Your goal
Here is a listing. Reproduce it exactly.

_ _ _ _

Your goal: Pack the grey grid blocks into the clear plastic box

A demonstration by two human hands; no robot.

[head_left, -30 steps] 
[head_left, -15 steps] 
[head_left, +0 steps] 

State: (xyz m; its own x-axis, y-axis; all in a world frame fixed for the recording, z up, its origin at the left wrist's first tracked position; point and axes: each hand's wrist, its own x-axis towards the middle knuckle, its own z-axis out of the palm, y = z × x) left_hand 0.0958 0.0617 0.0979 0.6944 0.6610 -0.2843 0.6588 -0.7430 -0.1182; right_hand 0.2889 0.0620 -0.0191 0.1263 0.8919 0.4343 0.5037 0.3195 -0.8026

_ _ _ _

Answer section
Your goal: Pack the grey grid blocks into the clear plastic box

A demonstration by two human hands; no robot.

[head_left, -30 steps] 
[head_left, -15 steps] 
[head_left, +0 steps] 

State: (xyz m; its own x-axis, y-axis; all in a world frame fixed for the recording, z up, its origin at the left wrist's first tracked position; point and axes: each hand's wrist, its own x-axis towards the middle knuckle, its own z-axis out of the palm, y = z × x) left_hand 0.0958 0.0617 0.0979 0.6944 0.6610 -0.2843 0.6588 -0.7430 -0.1182; right_hand 0.2889 0.0620 -0.0191 0.1263 0.8919 0.4343 0.5037 0.3195 -0.8026

Nothing else is part of this answer.